- WHAT THE EXERCISE ASKS
From the listing below, pull out every line where the string "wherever" appears.

EXTRACTED INFORMATION START

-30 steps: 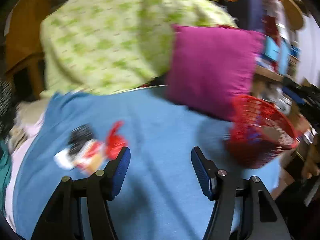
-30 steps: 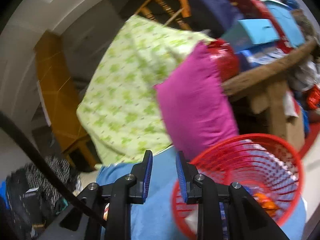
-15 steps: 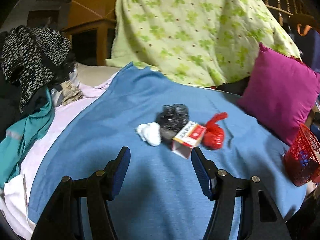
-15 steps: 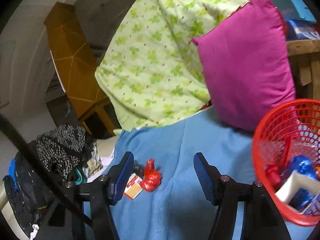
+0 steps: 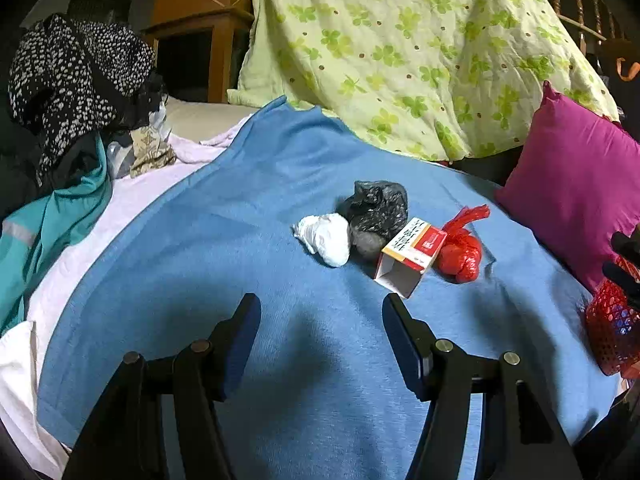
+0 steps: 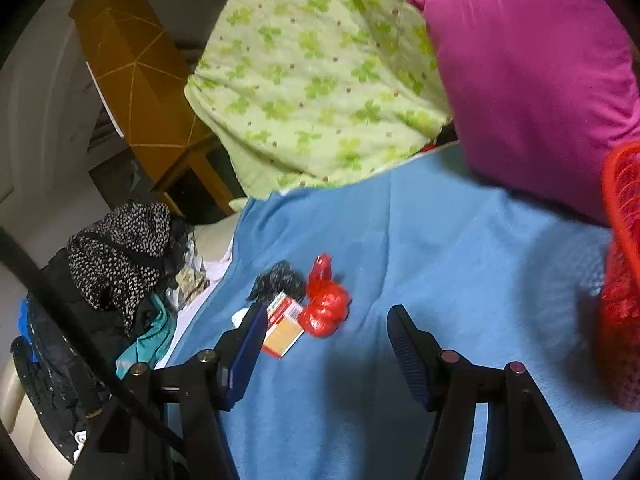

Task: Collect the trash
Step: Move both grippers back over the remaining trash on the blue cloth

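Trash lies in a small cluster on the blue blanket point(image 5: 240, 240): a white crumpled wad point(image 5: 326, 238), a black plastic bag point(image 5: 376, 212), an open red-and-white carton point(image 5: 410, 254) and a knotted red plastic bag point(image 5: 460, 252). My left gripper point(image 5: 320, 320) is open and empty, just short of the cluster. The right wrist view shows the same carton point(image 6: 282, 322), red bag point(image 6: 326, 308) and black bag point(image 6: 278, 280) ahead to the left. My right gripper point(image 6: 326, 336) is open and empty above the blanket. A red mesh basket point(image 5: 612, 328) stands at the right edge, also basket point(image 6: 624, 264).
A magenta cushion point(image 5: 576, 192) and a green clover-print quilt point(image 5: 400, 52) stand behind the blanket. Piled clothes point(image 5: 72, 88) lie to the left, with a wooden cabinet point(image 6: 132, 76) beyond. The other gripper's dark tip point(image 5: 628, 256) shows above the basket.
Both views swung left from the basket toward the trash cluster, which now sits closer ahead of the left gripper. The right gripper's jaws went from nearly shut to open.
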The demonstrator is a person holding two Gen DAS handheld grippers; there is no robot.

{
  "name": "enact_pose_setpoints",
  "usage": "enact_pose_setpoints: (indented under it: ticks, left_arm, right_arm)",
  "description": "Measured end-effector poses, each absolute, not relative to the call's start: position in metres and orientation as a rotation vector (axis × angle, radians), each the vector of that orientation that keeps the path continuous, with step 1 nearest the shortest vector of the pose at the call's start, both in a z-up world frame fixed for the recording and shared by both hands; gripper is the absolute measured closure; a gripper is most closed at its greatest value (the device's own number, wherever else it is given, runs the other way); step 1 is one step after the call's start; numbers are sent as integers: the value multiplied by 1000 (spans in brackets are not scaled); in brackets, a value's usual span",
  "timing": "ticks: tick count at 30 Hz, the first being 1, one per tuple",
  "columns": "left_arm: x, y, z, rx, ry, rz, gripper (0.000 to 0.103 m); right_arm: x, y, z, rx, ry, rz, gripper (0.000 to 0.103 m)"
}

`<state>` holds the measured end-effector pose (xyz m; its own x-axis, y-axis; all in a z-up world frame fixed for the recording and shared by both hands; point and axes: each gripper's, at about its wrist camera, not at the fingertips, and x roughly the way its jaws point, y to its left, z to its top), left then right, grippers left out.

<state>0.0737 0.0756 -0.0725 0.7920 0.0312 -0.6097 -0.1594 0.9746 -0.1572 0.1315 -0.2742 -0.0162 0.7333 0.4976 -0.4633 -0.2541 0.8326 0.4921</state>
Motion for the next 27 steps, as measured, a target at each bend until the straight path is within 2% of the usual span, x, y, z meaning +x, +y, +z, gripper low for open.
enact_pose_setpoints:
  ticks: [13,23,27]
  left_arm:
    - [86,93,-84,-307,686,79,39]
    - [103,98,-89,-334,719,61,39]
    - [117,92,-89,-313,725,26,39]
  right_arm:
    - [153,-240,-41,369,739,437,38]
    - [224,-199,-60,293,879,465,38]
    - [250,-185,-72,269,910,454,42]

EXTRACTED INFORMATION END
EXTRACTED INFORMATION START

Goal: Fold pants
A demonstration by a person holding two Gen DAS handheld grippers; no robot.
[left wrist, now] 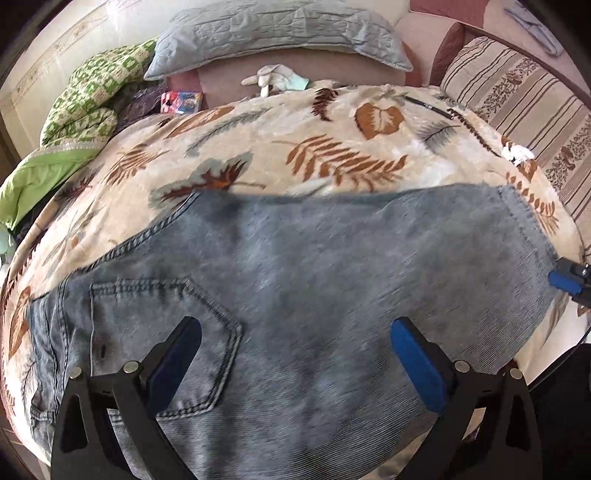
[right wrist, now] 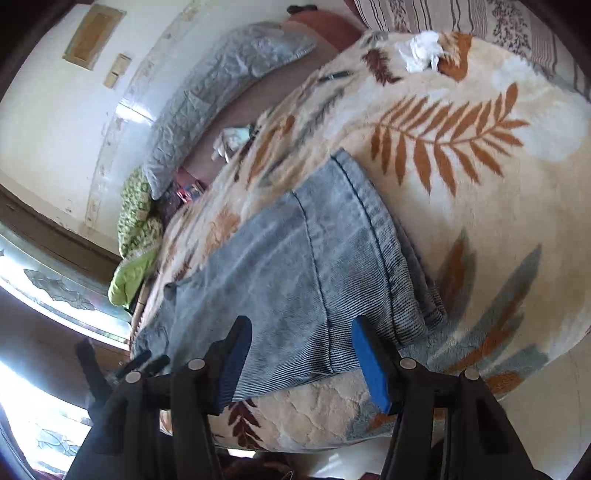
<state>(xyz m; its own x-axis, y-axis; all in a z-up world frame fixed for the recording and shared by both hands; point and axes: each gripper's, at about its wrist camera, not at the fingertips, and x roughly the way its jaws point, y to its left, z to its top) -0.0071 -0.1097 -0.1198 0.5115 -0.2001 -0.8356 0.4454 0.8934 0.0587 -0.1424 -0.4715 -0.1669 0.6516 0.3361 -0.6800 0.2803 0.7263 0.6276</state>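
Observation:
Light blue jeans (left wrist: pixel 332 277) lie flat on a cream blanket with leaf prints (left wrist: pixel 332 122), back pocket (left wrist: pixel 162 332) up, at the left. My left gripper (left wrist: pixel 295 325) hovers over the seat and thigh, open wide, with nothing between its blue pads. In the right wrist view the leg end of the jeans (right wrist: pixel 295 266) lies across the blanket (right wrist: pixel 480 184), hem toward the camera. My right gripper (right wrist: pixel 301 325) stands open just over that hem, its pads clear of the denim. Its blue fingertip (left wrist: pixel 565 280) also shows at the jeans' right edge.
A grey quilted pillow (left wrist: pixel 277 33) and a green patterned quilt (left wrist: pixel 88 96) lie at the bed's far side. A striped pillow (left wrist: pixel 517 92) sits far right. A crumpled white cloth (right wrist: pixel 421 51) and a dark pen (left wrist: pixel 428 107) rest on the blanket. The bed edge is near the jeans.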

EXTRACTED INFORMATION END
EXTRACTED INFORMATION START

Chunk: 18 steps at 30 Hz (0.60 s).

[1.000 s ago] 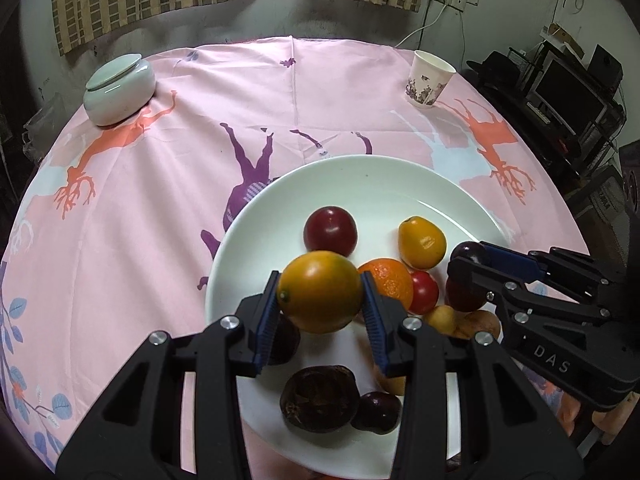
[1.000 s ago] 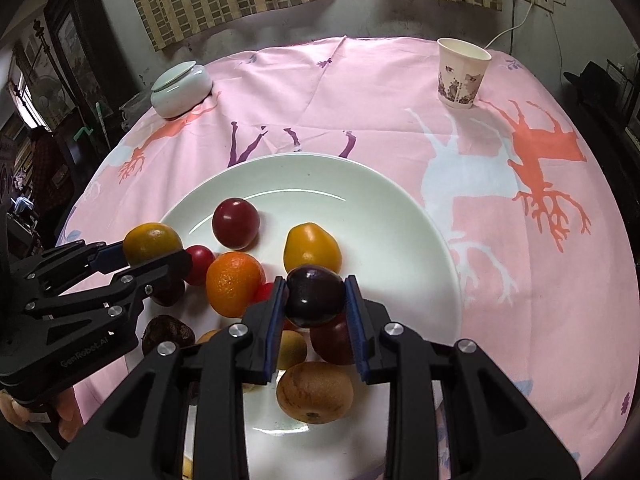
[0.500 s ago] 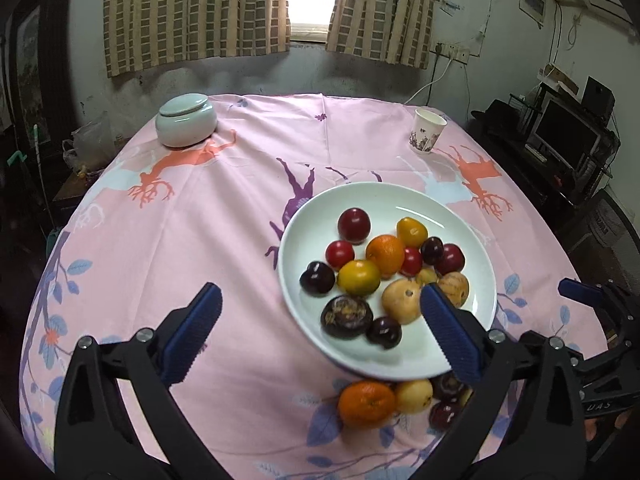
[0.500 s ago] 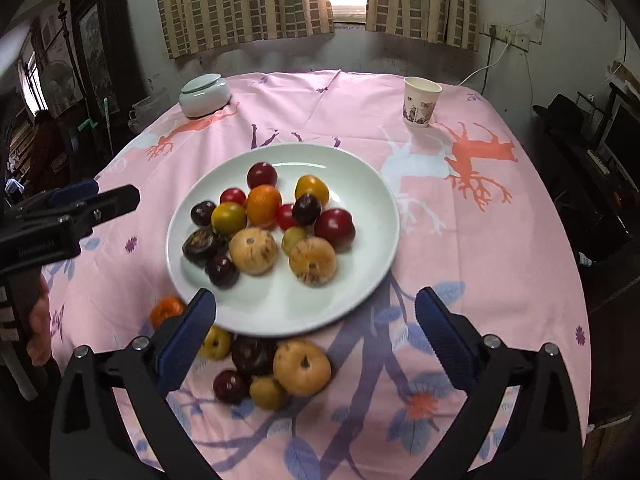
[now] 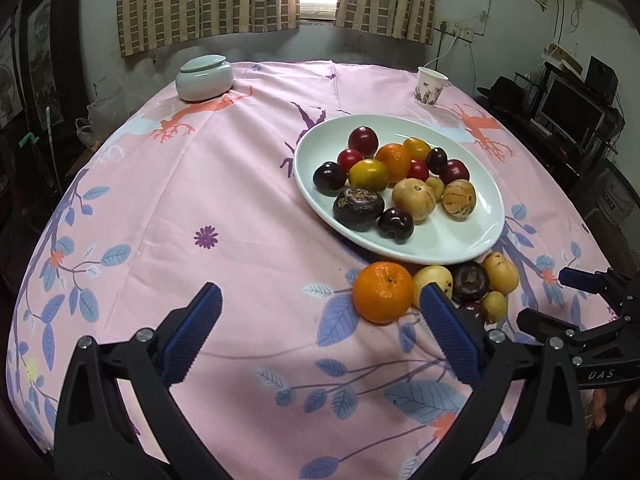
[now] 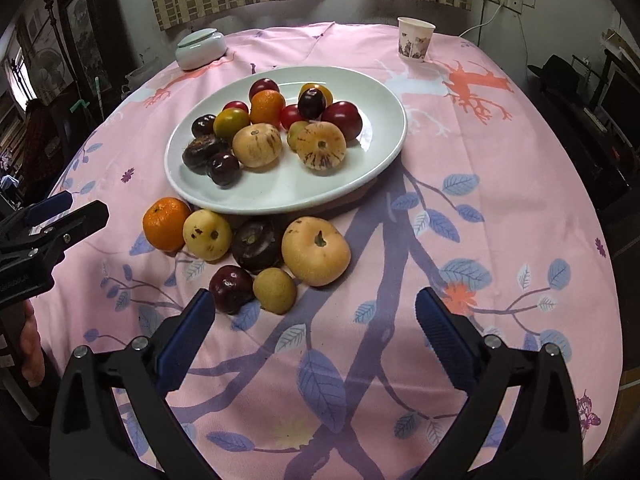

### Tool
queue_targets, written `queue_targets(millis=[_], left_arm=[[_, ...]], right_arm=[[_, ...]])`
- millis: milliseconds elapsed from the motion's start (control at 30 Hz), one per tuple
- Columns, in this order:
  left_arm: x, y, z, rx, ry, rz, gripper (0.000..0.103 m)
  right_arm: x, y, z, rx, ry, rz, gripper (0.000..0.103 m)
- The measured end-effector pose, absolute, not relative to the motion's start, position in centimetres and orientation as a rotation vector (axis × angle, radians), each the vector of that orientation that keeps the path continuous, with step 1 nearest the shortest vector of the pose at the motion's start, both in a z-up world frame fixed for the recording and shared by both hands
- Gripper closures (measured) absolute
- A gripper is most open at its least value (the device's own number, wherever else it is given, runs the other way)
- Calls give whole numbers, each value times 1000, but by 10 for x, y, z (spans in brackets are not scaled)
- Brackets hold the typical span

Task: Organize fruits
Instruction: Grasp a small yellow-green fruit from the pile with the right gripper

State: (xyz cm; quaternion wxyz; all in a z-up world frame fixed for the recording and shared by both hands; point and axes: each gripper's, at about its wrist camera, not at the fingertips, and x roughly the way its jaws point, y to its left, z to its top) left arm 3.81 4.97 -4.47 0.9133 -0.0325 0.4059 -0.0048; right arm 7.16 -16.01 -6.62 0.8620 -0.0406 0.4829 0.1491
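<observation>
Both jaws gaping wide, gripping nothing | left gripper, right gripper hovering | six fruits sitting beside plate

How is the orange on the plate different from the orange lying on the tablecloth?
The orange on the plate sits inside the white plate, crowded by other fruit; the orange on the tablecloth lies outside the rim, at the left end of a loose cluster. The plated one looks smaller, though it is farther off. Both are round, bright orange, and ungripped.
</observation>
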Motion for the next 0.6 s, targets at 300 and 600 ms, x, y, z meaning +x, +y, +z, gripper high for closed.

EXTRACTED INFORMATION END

- SOLUTION BELOW
  "description": "Measured end-effector poses, each absolute, not relative to the call's start: position in metres and orientation as a rotation vector (axis × angle, radians), each the vector of that orientation that keeps the path continuous, with step 1 nearest the shortest vector of the pose at the call's start, both in a z-up world frame fixed for the recording and shared by both hands; gripper is the absolute measured closure; a gripper is most closed at its greatest value (the device's own number, wherever else it is given, runs the other way); step 1 is one step after the call's start; numbers are sent as integers: the value multiplied by 1000 (spans in brackets are not scaled); in brackets, a value's usual span",
- A gripper is most open at its least value (the device's own number, wherever else it is given, runs the other way)

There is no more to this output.